For this exercise, output the line containing "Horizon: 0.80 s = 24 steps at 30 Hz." and all lines after it to the end of the records, exactly, with no other content.

■ ■ ■ ■

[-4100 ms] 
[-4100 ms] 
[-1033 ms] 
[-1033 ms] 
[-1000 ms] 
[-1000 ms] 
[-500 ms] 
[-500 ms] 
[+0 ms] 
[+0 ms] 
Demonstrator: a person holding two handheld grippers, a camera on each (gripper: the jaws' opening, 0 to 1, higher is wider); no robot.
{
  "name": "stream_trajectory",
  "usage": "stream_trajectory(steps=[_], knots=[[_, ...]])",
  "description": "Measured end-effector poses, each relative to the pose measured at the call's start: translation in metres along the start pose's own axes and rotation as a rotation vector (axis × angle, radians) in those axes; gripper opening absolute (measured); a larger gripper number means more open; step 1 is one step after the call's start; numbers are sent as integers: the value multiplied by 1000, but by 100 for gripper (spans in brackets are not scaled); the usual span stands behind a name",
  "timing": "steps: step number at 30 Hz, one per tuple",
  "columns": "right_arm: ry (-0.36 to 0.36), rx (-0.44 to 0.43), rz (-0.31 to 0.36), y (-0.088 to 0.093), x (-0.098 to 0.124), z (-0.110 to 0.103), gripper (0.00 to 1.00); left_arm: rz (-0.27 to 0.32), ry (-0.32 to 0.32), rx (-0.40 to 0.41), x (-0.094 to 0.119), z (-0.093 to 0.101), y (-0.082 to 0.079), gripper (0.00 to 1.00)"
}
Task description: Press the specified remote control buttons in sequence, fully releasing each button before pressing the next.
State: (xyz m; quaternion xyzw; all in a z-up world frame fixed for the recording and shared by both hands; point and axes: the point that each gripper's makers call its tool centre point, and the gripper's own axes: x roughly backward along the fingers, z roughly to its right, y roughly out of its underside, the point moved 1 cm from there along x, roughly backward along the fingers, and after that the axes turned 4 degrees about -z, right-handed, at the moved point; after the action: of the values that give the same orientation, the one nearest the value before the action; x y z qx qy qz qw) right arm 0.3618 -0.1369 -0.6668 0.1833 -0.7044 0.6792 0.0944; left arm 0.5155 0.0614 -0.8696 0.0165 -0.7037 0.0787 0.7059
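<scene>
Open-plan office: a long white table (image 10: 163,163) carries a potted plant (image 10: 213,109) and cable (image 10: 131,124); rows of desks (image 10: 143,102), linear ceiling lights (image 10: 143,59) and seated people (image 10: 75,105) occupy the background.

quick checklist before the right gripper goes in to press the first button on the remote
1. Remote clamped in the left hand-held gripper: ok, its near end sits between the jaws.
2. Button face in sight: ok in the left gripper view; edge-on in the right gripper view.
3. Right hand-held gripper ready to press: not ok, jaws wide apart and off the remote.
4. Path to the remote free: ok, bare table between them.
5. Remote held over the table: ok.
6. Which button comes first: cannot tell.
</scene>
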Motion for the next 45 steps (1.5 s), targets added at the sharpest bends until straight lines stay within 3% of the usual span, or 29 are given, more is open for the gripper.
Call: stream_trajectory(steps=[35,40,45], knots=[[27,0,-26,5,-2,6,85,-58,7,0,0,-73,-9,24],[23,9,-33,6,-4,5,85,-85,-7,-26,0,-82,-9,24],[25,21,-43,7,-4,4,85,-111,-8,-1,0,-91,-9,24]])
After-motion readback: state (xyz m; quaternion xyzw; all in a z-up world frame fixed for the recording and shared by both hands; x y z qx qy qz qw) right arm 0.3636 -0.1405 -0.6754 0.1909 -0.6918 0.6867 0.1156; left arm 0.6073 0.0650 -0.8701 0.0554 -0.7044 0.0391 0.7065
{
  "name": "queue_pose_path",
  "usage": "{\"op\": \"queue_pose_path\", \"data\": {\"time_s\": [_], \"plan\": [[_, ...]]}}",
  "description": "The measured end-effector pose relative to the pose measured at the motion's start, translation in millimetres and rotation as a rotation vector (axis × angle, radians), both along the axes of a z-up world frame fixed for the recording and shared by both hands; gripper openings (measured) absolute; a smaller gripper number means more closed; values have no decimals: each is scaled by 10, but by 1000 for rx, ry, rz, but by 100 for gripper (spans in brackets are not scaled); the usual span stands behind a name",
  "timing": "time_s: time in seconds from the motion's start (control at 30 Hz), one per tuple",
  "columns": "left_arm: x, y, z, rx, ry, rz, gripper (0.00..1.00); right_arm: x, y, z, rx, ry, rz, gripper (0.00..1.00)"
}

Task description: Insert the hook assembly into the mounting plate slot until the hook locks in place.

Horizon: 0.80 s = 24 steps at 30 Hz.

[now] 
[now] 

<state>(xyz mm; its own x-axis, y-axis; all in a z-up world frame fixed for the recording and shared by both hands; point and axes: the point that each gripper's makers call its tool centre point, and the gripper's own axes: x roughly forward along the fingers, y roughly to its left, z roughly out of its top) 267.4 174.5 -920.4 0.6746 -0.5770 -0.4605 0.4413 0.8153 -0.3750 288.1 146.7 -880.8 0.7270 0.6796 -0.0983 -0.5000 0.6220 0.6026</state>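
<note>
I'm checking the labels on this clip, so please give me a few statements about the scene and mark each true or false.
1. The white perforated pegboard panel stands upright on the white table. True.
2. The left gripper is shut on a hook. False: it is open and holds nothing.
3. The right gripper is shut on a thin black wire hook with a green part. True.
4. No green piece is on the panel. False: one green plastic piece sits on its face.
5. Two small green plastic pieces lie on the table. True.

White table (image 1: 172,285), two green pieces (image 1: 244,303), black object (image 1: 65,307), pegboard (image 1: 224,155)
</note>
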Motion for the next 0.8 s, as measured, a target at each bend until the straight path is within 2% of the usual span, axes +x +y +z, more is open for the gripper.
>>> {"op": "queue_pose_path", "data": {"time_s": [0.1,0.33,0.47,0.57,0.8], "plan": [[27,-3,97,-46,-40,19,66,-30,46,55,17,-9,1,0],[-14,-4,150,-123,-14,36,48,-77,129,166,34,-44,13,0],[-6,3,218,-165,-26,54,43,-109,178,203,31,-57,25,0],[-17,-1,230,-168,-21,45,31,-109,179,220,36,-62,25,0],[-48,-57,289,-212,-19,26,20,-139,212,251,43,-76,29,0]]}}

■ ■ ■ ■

### EXERCISE RESULT
Horizon: 0.80 s = 24 steps at 30 Hz.

[now] 
[now] 

<state>(xyz mm; its own x-axis, y-axis; all in a z-up world frame fixed for the recording and shared by both hands; point and axes: the point that each gripper's makers call its tool centre point, and the gripper's own axes: x roughly forward along the fingers, y roughly to its left, z roughly out of its top) 267.4 174.5 -920.4 0.6746 -0.5770 -0.4605 0.4413 0.8153 -0.3750 288.1 146.7 -880.8 0.7270 0.6796 -0.0983 -0.5000 0.6220 0.6026</state>
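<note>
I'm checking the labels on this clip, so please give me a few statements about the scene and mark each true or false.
1. The white perforated pegboard panel stands upright on the white table. True.
2. The left gripper is shut on a hook. False: it is open and holds nothing.
3. The right gripper is shut on a thin black wire hook with a green part. True.
4. No green piece is on the panel. False: one green plastic piece sits on its face.
5. Two small green plastic pieces lie on the table. True.

White table (image 1: 172,285), two green pieces (image 1: 244,303), black object (image 1: 65,307), pegboard (image 1: 224,155)
</note>
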Motion for the next 0.8 s, as measured, a target at each bend until the straight path is within 2% of the usual span, axes +x +y +z, more is open for the gripper.
>>> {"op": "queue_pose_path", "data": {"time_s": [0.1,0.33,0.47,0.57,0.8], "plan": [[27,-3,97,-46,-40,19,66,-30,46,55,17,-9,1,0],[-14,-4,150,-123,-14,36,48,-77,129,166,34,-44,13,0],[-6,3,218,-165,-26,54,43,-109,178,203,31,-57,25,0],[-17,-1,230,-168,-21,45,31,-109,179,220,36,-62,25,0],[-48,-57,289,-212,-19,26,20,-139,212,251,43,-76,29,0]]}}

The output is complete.